In order to more clearly illustrate the technical solutions of the embodiments of the present invention, the drawings used in the description of the embodiments will be briefly introduced below, and it is obvious that the drawings in the following description are only some embodiments of the present invention, and it is obvious for those skilled in the art that other drawings can be obtained according to the drawings without creative efforts.
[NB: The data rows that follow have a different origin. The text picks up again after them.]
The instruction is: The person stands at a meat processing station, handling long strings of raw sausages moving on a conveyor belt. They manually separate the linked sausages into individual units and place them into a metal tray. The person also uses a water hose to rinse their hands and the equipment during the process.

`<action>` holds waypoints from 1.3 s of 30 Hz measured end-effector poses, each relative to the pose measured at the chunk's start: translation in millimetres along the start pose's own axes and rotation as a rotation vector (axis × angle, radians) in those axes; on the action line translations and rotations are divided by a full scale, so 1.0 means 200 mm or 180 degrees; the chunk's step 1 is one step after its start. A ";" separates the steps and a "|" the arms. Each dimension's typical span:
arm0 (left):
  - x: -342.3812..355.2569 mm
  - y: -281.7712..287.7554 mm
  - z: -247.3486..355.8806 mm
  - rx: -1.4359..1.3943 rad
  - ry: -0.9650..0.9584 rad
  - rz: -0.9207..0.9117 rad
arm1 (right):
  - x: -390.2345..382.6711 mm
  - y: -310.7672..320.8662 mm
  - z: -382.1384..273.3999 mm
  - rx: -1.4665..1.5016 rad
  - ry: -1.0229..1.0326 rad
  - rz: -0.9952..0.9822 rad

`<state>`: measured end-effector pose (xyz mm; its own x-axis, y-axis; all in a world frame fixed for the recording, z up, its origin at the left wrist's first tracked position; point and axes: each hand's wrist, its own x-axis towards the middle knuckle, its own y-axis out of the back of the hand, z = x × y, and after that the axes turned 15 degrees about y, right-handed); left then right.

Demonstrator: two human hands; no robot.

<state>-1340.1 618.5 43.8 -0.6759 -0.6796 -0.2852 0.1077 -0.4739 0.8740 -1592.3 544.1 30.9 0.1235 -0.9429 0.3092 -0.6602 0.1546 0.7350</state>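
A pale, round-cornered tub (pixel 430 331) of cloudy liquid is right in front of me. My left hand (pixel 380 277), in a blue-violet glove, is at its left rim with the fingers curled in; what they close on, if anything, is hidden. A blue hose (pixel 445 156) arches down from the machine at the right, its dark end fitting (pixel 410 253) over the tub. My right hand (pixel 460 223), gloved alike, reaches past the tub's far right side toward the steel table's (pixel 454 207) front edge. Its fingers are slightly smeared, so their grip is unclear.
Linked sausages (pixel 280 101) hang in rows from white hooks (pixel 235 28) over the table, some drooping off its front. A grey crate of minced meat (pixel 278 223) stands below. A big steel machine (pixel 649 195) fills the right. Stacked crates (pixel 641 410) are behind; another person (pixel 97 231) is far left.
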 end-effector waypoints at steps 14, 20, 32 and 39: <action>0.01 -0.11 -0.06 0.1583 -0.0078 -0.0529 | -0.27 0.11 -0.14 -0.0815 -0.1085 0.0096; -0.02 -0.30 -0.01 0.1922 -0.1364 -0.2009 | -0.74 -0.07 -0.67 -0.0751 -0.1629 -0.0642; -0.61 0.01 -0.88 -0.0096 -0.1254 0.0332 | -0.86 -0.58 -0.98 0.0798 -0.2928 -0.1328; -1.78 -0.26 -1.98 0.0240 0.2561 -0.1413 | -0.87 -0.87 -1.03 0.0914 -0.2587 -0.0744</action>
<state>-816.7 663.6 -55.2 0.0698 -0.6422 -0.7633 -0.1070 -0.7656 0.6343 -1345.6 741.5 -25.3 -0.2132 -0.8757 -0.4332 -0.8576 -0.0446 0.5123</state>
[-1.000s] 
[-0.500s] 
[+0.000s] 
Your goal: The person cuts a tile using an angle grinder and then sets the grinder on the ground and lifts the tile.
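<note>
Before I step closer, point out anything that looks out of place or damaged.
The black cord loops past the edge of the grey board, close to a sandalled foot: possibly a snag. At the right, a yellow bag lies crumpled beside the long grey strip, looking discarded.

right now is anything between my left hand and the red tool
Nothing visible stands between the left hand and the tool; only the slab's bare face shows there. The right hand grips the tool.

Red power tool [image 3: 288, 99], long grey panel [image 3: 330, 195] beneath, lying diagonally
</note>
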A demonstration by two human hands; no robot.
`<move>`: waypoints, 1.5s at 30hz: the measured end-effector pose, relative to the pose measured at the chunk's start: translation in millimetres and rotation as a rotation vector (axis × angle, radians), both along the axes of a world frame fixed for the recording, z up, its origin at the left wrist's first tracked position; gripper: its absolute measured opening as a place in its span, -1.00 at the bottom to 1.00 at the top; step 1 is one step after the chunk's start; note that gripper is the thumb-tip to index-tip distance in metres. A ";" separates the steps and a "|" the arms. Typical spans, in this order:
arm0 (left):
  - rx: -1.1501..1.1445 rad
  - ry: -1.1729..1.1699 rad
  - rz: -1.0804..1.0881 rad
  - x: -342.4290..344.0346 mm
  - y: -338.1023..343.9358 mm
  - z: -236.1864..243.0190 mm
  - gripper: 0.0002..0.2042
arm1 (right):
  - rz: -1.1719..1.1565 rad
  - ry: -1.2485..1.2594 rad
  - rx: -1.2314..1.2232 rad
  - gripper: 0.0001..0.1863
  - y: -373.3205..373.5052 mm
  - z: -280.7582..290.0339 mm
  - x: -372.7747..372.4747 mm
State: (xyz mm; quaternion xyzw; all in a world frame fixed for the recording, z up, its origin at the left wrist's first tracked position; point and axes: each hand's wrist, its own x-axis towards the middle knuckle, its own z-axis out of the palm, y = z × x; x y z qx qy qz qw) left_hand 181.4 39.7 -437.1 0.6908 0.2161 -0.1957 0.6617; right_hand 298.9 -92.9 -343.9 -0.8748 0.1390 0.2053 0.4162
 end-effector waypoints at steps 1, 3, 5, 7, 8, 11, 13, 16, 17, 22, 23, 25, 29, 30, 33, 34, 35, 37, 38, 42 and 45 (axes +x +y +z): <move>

FIG. 1 is a schematic view of a main viewing angle structure according to the present invention;

FIG. 2 is a schematic side view of the corner structure of the present invention;

FIG. 3 is a schematic main view semi-sectional structural view of the present invention;

FIG. 4 is a side view semi-sectional structural view of the present invention;

FIG. 5 is an enlarged view of the perspective of the invention A;

FIG. 6 is a top view of the first buffer plate according to the present invention;

FIG. 7 is a top view of a second buffer plate according to the present invention.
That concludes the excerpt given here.